Your assignment
Return the listing below unchanged, except that the pictures are dropped.

---- Information supplied

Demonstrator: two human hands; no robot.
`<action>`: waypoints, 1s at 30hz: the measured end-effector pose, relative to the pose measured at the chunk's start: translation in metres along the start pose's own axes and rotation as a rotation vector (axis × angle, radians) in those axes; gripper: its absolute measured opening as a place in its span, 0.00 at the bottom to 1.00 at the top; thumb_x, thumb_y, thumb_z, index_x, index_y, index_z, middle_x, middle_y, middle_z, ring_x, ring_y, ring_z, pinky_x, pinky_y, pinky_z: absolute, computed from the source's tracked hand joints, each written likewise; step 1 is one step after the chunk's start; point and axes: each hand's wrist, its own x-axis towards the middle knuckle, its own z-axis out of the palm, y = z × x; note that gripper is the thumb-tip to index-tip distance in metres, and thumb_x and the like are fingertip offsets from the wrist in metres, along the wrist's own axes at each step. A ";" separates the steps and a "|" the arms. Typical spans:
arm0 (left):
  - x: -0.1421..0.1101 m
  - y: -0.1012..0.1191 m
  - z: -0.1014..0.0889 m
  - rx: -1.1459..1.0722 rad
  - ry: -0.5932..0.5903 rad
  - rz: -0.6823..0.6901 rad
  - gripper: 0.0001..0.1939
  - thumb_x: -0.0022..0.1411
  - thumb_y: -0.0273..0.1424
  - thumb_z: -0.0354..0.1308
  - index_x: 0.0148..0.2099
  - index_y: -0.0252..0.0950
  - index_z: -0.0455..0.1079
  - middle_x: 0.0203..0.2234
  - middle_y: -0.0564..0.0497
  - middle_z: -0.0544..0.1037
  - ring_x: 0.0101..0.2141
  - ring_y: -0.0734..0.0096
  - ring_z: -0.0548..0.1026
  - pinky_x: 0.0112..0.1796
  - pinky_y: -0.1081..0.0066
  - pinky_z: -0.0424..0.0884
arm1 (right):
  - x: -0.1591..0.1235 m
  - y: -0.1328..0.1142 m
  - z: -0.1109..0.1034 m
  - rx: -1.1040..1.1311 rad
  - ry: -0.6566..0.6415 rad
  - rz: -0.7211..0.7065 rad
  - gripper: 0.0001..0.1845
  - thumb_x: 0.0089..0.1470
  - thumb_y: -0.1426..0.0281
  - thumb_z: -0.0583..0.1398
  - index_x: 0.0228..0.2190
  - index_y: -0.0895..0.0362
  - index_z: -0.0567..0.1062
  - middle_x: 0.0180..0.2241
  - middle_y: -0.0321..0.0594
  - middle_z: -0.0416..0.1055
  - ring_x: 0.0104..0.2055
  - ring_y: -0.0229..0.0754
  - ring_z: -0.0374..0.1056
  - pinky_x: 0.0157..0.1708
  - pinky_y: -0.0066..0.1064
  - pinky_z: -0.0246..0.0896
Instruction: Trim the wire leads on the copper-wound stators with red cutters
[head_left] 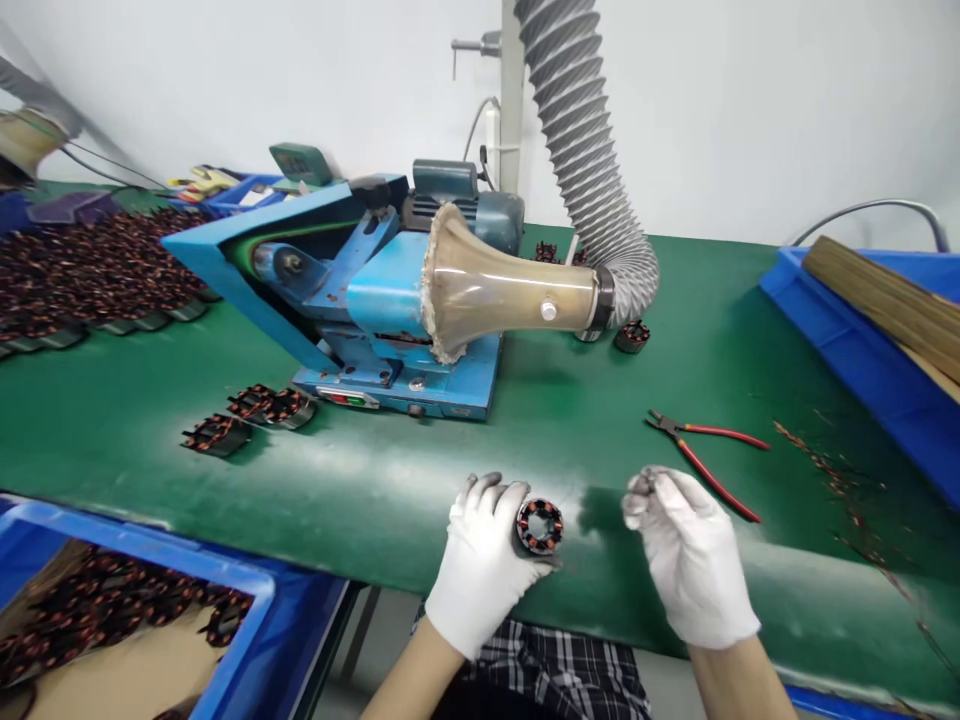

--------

Task result
Demonstrator: two human hands; no robot.
`<action>`: waypoints, 1s at 30hz: the measured end-effector pose, relative to the pose measured at the chunk's start: translation in metres along the start pose's own axes and rotation as a rotation vector (axis × angle, radians) in those axes; gripper: its absolute measured opening as a place in its span, 0.00 at the bottom to 1.00 at the top; thumb_x, thumb_y, thumb_z, index_x, index_y, index_z, middle_x, middle_y, middle_z, ring_x, ring_y, ring_z, pinky_x, pinky_y, pinky_z: absolute, computed from the source's tracked hand joints, each written likewise; step 1 is one step after the chunk's start; point and axes: each hand's wrist, its own x-axis towards the middle knuckle, its own z-axis out of the palm, y = z × x; note that gripper is the thumb-tip to index-tip distance in metres, and thumb_x and the like are fingertip offsets from the wrist in metres, along the wrist's own axes at each step. A ";" separates the steps and a "|" the arms. Typical spans:
arm0 (left):
  - x: -0.1421..0.1101 m
  - y: -0.1012..0.1191 m
  - z: -0.1014..0.0889 m
  - rx: -1.1459..1.0722 rad
  - ry: -0.5932..0.5903 rad
  - rz: -0.6823..0.6901 rad
  - gripper: 0.0001..0.1939
  - thumb_x: -0.0022..0.1411
  - thumb_y: -0.0273..0.1424
  - thumb_z: -0.0354..0.1308
  - index_x: 0.0148..0.2099
  - index_y: -0.0252..0.0950
  - index_z: -0.0455..0.1079
  - middle_x: 0.0203..0.2234
  - middle_y: -0.0564..0.0497
  - middle_z: -0.0544..0.1037
  - ring_x: 0.0101..0.2141
  - ring_y: -0.0734..0.0096
  - ring_z: -0.0548..0.1026
  - pinky_x: 0.0112..0.1796
  - pinky_y: -0.1081..0.0066
  - pinky_z: -0.0424..0.0884
arm1 (right):
  - x: -0.1591..0.1235 m
  - y: -0.1328..0.1142 m
  - z: -0.1109..0.1034 m
  - rx: -1.1040..1.1311 rad
  - ry: -0.6566..0.6415 rad
  - rz: -0.7211..0.7065 rad
  - gripper: 0.0001..0.1845
  - thumb_x: 0.0089..0.1470
  - thumb_y: -0.1426..0.0281
  - thumb_z: -0.0583..0.1398
  - index_x: 0.0228..0.2190
  - index_y: -0.0895..0.0362
  - index_z: -0.0567..0.1062
  - middle_x: 0.0180..0.2241
  - middle_y: -0.0321..0.0594
  - middle_z: -0.0416..0.1055
  - ring_x: 0.0104..0.2055
  - ring_y: -0.0229..0.0754
  - ring_z: -0.0374..0.1056
  - pinky_x: 0.0157..0.1708
  - pinky_y: -0.0066..0.1064
  - pinky_z: -0.0246..0.0896
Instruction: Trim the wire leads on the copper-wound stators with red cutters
[head_left] 

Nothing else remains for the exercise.